At the same time, it is not impossible to create a politically happy ending. You could, for instance, succeed where Valery Sablin failed in real life, and bring about a genuinely humane version of the Soviet Union. Alternatively, a John Glenn presidency could inspire Americans to land a man on Mars. Even among the fascist victors, from Sōkichi Takagi’s drive to reform Japan, to the Reich’s “Gang of Four” working behind Speer’s back, there are characters seeking to make hell a little less hellish—even if their decisions are not necessarily idealistic. The game rejects a simplistic “good versus evil” dynamic, but the idea of human hope is not extinguished. And its presence adds to the dramatic tension that keeps people playing. “I’ve always subscribed to the idea of earning your happy ending [in a game like this],” Zaborowski told Quillette.
The New Order is still a work in progress, with the modding team exploring plans for further additions and changes. Till now, they have resisted critics who are suspicious of the game’s themes.
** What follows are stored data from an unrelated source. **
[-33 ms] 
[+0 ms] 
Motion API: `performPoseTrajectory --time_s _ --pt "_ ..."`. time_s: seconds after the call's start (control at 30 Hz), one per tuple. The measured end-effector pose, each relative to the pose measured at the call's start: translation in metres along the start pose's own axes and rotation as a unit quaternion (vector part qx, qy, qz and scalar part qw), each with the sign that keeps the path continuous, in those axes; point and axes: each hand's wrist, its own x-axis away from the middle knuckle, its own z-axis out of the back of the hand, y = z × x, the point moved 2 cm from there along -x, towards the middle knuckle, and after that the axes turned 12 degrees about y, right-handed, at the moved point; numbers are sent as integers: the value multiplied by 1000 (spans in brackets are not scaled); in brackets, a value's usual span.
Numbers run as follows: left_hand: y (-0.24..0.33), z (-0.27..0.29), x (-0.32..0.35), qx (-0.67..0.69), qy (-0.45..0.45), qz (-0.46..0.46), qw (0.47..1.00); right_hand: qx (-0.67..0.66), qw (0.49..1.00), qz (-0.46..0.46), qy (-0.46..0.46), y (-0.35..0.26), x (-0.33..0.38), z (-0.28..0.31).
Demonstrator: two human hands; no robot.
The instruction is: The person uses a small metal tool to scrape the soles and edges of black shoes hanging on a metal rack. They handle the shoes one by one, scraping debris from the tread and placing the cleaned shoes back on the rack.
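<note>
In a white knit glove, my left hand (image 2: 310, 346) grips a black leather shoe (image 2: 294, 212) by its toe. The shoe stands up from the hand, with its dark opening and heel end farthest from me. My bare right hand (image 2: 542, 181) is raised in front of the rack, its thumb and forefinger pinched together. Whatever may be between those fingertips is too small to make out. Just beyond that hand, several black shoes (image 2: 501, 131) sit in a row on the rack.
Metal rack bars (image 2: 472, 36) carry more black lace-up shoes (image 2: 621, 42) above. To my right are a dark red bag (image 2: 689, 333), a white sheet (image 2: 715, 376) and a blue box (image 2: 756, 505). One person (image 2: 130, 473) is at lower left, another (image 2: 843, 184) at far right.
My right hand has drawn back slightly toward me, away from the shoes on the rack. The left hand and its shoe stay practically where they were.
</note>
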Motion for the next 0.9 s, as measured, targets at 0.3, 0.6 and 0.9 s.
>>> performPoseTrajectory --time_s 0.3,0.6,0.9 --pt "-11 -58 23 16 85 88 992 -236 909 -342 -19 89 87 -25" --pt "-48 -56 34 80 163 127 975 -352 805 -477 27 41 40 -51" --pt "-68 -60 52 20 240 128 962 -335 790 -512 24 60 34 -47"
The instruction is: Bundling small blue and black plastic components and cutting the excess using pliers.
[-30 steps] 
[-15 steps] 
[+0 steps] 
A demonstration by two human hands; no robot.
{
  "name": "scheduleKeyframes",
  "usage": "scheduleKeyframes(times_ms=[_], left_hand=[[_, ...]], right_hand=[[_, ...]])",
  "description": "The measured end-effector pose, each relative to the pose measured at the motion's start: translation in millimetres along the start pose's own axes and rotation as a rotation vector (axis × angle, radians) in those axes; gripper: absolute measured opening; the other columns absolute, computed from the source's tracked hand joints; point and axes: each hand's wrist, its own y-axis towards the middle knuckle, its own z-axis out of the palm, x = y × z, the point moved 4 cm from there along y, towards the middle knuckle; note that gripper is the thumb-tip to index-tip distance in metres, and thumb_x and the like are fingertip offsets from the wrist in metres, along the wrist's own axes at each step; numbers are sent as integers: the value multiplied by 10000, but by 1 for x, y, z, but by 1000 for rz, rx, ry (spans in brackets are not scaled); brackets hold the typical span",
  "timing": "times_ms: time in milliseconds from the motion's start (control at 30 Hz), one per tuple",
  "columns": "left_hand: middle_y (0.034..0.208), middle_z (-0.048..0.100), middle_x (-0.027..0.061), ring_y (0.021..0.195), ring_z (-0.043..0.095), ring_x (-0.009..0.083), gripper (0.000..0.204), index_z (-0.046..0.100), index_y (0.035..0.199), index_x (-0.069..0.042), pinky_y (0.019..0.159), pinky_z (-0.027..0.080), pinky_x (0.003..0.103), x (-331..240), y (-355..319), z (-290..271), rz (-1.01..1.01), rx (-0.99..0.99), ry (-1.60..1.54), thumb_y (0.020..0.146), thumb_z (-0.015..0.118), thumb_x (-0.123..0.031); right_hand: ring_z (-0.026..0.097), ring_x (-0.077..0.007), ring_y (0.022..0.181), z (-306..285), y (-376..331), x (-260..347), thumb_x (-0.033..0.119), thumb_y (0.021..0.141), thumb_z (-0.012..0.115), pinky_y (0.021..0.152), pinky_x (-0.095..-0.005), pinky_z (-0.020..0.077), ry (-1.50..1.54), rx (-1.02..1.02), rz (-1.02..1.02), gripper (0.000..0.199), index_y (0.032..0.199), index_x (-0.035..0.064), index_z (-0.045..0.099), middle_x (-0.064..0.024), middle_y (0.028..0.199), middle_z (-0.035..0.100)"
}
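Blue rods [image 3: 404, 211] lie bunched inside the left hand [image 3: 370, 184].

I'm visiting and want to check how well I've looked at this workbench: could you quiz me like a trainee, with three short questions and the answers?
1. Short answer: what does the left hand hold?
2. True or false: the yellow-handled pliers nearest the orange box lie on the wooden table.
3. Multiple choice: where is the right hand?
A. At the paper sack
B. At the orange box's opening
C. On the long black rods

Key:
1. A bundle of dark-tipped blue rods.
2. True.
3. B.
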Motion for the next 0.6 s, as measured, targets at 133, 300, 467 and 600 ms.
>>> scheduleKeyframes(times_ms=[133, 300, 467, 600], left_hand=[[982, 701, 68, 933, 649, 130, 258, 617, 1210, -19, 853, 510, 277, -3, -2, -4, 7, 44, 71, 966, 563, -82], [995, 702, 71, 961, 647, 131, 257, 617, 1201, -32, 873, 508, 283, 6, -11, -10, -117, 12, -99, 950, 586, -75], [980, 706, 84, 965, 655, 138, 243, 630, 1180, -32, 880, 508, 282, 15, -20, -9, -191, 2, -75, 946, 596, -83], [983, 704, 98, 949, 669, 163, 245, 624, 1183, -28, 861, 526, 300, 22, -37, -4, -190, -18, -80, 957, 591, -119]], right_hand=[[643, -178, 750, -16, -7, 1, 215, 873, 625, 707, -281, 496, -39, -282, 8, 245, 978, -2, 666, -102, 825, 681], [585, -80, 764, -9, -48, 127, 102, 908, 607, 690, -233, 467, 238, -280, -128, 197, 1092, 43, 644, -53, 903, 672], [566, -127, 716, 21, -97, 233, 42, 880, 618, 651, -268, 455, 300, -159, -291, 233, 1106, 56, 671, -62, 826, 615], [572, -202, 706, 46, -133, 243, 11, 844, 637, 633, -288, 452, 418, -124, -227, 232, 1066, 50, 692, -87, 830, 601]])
But as I have written in Areo, the political tendencies in the gaming world are such that developers may be thinking twice about the injection of controversial motifs, especially in a climate that increasingly fixates on the ideological wrongthink of gamers. German activist Keinen Pixel den Faschisten (“No Pixels For Fascists”) has all but endorsed enforced censorship. In one viral 2019 YouTube video about “Socially Conscious Game Design,” posted by the popular Extra Credits channel, gamemakers were instructed not to “treat Nazis and terrorists like they are just one of several morally equivalent character skins for players to try on.” As critics have noted, the argument is analogous to the idea that playing violent videogames makes you more violent: i.e., that playing a game as a Nazi could turn you into an actual Nazi. (Zaborowski himself has mocked such commentary over the years.)
The New Order, as a case study, shows that such broad-brush warnings ring false. Indeed, it is hard to think of an immersive digital experience that does a better job showing just how horrible a Nazi world would be. Yes, there are popular games—such as Battlefield V’s single-player downloadable content revolving around a German tank crew toward the end of World War II—that put players into the shoes of German soldiers without giving them moral signposts that indicate the horrors of Nazism. But this isn’t one of them.
It’s often been said that modern narrative-driven videogames—including space operas such as Mass Effect, and single-person shooters such as S.T.A.L.K.E.R.: Shadow of Chernobyl and Metro 2033—can straddle the line between art and amusement. But they can only be effective, in either capacity, if creatives such as Zaborowski have a free hand to immerse us in the worlds that exist in their imagination. And while the vision of human cruelty he and his co-creators offered in The New Order was dark, no historian can tell us it’s inaccurate.